═════ EXERCISE MATERIALS
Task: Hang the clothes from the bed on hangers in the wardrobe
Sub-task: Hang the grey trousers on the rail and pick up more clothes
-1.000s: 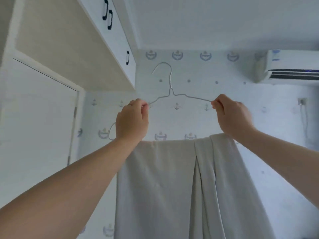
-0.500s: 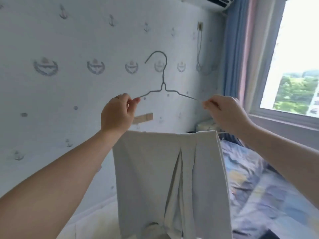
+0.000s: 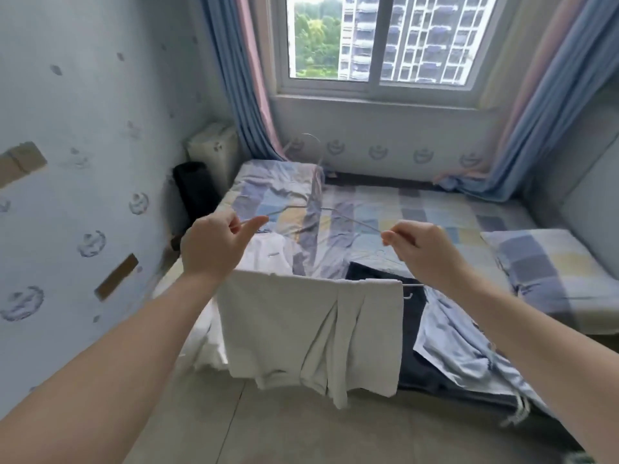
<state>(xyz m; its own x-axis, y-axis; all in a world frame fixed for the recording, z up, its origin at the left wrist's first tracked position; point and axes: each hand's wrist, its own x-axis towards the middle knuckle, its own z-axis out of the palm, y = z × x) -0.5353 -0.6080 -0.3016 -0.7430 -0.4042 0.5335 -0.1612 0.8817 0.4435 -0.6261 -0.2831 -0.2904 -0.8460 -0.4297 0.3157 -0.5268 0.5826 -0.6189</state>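
Out over the floor before the bed, reaching both arms forward, left hand and right hand each pinching a sloping shoulder of the wire hanger. Holding it upright, hook pointing up, bar running left to right, pale garment draping over it. Lying beyond on the bed, a dark garment.

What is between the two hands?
In the head view, a wire hanger spans from left hand to right hand, with a pale cloth draped below.

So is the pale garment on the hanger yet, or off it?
On it: the pale garment hangs draped over the bottom bar of the wire hanger.
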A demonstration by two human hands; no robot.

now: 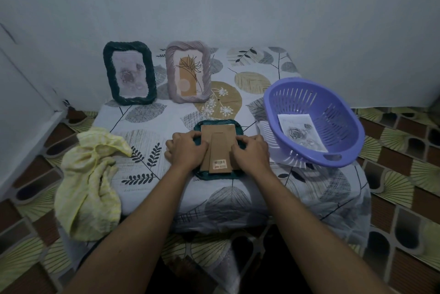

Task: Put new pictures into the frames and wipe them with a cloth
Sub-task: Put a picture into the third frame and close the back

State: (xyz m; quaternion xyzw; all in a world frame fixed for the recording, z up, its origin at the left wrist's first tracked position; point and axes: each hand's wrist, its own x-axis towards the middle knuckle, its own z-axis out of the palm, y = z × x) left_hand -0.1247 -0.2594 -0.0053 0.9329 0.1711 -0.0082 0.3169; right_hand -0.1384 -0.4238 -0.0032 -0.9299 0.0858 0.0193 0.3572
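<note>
Busy at the face-down frame [215, 176], flat near the front middle of the table [147, 124]. Left hand [188, 150] and right hand [252, 153] apart, one at each side of the cardboard back [217, 130], fingers curled onto its edges. Cannot tell whether seating the back or prising it out, nor whether a new picture already lies beneath.

Likely trouble from here:
- Bending or creasing the cardboard back by pushing harder on one side than the other.
- Catching the folded stand [220, 148], which lies flat down the middle of the back, and tearing its hinge.
- Trapping a picture crooked under the back, unseen with the front down.
- Scratching or smearing the front by sliding the frame over the tablecloth while pressing.
- Knocking over the green frame [109, 74] or the mauve frame [171, 72], both upright at the back, on reaching past them.
- Nudging the basket [269, 103], tilted at the right of the table.

Count:
- Three frames: two standing, one face down.
- One yellow cloth [90, 174], crumpled over the left front corner, untouched.
- One purple basket.
- One rose picture [302, 134] inside the basket.
- One pale sheet [264, 127] showing from under the basket.
- One price sticker [219, 163] on the stand.
</note>
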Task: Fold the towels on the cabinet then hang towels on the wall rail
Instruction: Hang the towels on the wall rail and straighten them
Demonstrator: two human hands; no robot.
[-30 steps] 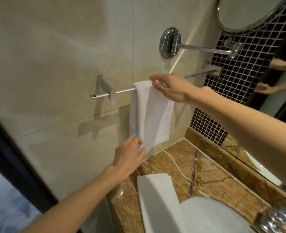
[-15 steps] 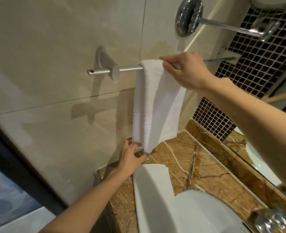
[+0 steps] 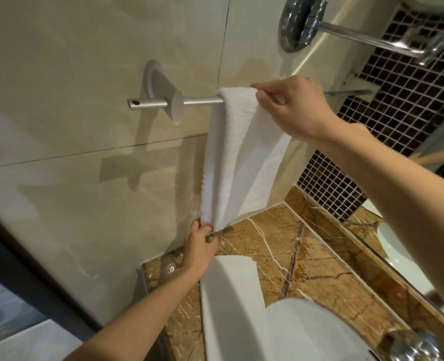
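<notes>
Up at twelve o'clock, the right hand (image 3: pixel 292 108) pinches the white towel (image 3: pixel 239 155) where it drapes over the wall rail (image 3: pixel 197 101). Down at six o'clock of it, the left hand (image 3: pixel 199 248) grips its bottom edge between thumb and fingers.

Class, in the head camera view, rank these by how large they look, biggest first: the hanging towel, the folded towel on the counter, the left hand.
1. Hanging towel and folded towel: look alike; the folded one is nearer and cut off.
2. Left hand: smallest.
</notes>
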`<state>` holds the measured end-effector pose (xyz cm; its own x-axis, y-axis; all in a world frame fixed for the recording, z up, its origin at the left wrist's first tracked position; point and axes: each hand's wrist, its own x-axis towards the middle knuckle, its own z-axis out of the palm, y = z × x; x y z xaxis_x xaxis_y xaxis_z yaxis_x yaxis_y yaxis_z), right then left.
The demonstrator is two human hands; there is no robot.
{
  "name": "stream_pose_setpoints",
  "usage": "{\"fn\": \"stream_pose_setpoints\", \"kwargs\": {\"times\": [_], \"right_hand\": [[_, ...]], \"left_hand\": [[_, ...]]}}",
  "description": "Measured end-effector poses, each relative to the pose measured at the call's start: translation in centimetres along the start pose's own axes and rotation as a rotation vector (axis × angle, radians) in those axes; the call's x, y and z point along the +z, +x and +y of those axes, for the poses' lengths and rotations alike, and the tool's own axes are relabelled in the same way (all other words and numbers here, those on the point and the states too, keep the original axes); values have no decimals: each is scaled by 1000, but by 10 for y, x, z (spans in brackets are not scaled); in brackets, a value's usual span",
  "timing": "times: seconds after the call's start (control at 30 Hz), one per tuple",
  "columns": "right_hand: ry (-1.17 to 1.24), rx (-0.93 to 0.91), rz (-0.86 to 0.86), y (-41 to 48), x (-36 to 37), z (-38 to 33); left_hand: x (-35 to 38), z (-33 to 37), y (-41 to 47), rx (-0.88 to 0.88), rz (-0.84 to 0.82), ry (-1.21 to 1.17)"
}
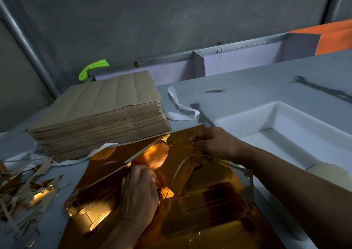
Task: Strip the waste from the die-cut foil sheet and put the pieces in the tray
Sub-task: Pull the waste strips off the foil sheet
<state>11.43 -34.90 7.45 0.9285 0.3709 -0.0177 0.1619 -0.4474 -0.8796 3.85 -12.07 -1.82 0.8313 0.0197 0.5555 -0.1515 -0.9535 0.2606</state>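
Observation:
A shiny gold die-cut foil sheet (209,207) lies on the grey table in front of me. My left hand (140,189) grips a lifted gold piece near the sheet's middle, fingers curled over its edge. My right hand (213,143) pinches a thin strip of waste (190,160) at the sheet's far edge; the strip loops away from the sheet. A white tray (285,132) sits to the right, just beyond my right forearm.
A thick stack of brown-backed sheets (99,119) stands at the left, next to the foil sheet. Scrap strips (24,189) are piled at the far left. White tape strips (181,108) lie behind the sheet. A grey wall rises behind the table.

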Motion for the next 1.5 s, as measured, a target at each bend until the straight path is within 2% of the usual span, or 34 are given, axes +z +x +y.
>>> {"fn": "stream_pose_setpoints", "kwargs": {"times": [0.17, 0.4, 0.57, 0.67, 0.9, 1.1, 1.2, 1.3, 1.37, 1.5], "right_hand": [[29, -2, 7, 1, -3, 2], [49, -34, 1, 1, -3, 2], [57, -60, -65, -1, -2, 2], [50, -62, -83, -2, -2, 2], [21, -61, -164, -2, -4, 2], [-38, -59, -223, -4, -3, 0], [-20, -61, -261, -3, -5, 2], [-28, -32, -298, -1, -5, 4], [-50, -12, -314, 0, -4, 5], [-55, 11, -289, 2, -3, 7]], "left_hand": [[0, 0, 0, -79, -39, 12], [1, -1, 1, 7, 34, 0], [1, -8, 4, -119, -165, -65], [-3, -7, 10, -110, -217, -87], [-25, 25, 48, -149, -234, -373], [-22, 48, 72, -260, -571, -637], [-20, 53, 76, -394, -646, -851], [-25, 52, 75, -455, -627, -911], [-27, 50, 74, -435, -594, -943], [-29, 55, 70, -442, -394, -993]]}}
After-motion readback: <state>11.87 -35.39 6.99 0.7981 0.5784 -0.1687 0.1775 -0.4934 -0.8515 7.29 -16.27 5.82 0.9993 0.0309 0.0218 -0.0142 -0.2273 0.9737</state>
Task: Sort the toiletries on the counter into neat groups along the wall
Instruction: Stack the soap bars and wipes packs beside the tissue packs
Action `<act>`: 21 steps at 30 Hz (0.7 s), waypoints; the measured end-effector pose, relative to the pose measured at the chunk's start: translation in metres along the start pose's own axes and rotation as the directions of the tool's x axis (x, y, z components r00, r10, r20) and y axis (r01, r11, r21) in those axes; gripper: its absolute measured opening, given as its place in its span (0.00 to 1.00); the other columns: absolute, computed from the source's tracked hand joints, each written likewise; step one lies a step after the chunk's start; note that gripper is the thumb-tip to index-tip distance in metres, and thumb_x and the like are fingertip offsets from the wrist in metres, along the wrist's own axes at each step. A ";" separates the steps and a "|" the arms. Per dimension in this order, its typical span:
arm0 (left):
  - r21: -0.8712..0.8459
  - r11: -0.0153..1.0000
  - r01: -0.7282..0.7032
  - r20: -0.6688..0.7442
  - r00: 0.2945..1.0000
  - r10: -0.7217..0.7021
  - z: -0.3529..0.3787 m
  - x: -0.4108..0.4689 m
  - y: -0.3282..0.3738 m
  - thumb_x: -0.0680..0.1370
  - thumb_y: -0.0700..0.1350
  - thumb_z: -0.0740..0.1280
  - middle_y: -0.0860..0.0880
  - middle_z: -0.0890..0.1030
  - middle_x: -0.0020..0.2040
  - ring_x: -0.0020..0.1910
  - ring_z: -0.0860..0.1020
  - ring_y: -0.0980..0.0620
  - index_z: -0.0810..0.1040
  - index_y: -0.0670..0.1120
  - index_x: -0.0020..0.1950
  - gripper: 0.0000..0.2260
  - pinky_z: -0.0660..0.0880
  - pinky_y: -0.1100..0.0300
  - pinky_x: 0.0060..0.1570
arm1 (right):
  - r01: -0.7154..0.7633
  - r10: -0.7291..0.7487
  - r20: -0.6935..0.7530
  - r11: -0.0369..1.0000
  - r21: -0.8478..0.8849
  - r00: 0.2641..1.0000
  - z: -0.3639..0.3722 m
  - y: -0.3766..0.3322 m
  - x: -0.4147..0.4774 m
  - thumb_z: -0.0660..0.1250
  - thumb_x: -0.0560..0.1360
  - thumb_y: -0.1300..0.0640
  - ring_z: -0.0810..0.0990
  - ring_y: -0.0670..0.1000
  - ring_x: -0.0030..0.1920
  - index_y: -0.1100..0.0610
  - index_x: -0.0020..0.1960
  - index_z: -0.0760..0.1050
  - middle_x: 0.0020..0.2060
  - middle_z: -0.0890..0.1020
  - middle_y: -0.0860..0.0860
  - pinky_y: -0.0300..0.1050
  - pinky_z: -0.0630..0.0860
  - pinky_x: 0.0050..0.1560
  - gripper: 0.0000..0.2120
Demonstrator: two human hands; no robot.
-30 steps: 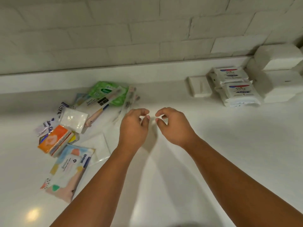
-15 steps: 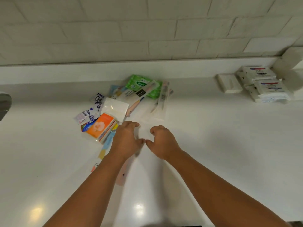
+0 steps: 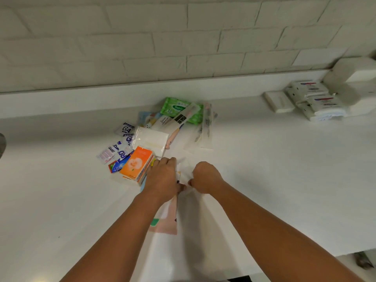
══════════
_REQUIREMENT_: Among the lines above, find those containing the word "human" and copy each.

_RESPONSE TO THIS EXERCISE_:
A demonstration by two human hands; no robot.
Demonstrator: two human hands; no robot.
The demonstrator is two human hands; there is no robot.
Demonstrator: two human hands; no robot.

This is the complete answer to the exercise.